| TASK BRIEF |
Print verbatim the opening line of the material and every subsequent line through the one containing "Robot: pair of".

*** THE DATA ***

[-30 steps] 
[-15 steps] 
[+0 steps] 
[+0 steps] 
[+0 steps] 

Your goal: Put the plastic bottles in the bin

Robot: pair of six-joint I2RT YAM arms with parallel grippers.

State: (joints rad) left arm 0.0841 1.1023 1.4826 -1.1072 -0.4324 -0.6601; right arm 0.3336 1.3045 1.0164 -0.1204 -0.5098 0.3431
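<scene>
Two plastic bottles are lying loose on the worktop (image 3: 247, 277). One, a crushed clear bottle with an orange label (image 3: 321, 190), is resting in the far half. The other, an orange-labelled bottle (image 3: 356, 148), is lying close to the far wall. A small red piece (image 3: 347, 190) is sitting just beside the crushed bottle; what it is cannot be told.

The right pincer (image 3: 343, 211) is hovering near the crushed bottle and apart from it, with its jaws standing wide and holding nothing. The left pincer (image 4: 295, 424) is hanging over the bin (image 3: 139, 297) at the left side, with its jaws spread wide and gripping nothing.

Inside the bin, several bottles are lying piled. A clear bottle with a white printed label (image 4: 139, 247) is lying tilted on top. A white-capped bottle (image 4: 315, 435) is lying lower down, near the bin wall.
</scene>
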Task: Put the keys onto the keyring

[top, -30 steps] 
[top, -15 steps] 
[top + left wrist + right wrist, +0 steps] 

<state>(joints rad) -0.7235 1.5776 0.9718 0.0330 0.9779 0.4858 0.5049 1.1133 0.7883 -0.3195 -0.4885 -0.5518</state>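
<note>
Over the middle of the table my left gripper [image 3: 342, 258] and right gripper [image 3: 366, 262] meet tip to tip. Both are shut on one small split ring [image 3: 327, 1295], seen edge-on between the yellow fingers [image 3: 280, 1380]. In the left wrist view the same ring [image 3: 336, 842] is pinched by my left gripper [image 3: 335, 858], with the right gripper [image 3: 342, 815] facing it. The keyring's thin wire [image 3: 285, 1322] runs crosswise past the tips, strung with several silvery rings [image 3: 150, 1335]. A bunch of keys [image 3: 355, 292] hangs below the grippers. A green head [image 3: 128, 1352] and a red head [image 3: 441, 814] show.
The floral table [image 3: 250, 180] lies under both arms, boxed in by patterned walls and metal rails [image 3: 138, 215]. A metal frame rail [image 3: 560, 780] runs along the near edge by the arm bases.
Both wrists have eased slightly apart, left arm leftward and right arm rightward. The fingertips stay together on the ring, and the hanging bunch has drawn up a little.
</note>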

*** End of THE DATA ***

| EXERCISE SOLUTION |
[-30 steps] 
[-15 steps] 
[+0 steps] 
[+0 steps] 
[+0 steps] 

Your goal: Put the plastic bottles in the bin

Robot: pair of six-joint I2RT YAM arms with parallel grippers.

This answer requires no further additions.